- What the exercise asks
Provide the count of lines below where "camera" occurs, with no other output.

--- START ---

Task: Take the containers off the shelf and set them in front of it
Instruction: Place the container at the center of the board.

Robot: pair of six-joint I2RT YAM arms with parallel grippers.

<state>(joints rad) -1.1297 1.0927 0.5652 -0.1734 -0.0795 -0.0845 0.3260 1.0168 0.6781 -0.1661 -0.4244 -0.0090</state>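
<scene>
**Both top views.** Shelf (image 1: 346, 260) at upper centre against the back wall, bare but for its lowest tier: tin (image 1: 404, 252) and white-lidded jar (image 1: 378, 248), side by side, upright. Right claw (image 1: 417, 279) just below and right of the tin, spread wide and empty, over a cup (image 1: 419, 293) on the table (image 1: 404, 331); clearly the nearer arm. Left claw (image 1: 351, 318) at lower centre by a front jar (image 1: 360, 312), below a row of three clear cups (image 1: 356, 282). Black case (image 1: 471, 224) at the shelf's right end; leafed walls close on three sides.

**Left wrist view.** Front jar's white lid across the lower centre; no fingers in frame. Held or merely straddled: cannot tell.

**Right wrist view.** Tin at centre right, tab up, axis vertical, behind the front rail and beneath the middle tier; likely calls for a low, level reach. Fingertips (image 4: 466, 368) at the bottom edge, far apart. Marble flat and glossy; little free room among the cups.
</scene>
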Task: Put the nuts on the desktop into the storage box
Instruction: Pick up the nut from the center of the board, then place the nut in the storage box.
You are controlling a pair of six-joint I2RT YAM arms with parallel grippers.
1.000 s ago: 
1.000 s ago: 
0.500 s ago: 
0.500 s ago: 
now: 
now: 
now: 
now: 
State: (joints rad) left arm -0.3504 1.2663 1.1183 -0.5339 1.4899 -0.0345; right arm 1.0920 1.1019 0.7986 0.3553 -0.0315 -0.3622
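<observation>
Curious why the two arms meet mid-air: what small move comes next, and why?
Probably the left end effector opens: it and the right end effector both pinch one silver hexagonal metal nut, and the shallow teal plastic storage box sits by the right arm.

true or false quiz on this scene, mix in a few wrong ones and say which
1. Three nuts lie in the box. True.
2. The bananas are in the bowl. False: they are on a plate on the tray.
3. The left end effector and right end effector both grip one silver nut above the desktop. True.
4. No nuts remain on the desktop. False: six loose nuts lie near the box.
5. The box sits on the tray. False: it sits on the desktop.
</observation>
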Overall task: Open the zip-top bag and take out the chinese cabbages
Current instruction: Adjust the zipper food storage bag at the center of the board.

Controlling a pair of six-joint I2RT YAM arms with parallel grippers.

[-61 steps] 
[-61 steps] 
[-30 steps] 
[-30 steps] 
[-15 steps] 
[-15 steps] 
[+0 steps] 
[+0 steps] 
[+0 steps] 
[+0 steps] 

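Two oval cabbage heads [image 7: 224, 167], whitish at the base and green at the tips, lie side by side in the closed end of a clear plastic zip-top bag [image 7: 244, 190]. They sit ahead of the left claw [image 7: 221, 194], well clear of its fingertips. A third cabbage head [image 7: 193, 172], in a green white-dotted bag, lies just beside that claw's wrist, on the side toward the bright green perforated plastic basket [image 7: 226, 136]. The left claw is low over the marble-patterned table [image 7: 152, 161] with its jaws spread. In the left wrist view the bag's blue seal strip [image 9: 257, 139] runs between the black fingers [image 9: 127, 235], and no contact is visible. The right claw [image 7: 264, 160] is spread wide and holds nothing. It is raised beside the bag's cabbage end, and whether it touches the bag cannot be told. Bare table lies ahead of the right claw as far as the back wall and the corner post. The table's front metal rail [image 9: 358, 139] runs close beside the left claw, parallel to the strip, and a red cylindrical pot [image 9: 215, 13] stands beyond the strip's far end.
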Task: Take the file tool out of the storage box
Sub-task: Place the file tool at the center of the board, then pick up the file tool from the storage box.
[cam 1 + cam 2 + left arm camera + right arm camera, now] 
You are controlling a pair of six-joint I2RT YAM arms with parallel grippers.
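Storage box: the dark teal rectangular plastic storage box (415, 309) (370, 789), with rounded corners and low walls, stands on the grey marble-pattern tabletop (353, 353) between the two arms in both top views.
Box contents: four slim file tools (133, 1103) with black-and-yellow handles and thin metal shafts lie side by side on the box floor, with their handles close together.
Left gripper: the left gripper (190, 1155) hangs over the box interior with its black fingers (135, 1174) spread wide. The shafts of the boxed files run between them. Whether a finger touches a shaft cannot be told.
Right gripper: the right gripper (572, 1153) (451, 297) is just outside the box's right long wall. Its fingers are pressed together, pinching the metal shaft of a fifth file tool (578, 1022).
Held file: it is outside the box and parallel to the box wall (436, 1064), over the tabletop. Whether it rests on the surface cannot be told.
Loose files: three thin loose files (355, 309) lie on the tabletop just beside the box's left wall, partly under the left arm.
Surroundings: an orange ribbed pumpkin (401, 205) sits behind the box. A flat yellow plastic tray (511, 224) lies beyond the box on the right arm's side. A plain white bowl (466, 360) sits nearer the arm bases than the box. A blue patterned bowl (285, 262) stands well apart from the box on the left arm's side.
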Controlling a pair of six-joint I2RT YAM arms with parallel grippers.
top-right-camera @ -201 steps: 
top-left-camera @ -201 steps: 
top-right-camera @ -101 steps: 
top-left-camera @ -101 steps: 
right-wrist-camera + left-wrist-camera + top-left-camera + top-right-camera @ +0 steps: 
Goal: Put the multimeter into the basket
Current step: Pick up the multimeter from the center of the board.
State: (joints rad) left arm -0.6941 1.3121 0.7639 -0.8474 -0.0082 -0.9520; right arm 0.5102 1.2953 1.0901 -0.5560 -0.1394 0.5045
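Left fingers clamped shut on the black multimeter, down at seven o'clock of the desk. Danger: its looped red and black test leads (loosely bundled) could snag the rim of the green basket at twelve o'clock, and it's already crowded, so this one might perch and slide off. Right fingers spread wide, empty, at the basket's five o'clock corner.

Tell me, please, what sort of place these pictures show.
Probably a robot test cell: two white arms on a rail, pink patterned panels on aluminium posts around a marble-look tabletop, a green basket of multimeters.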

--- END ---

- Written answer
6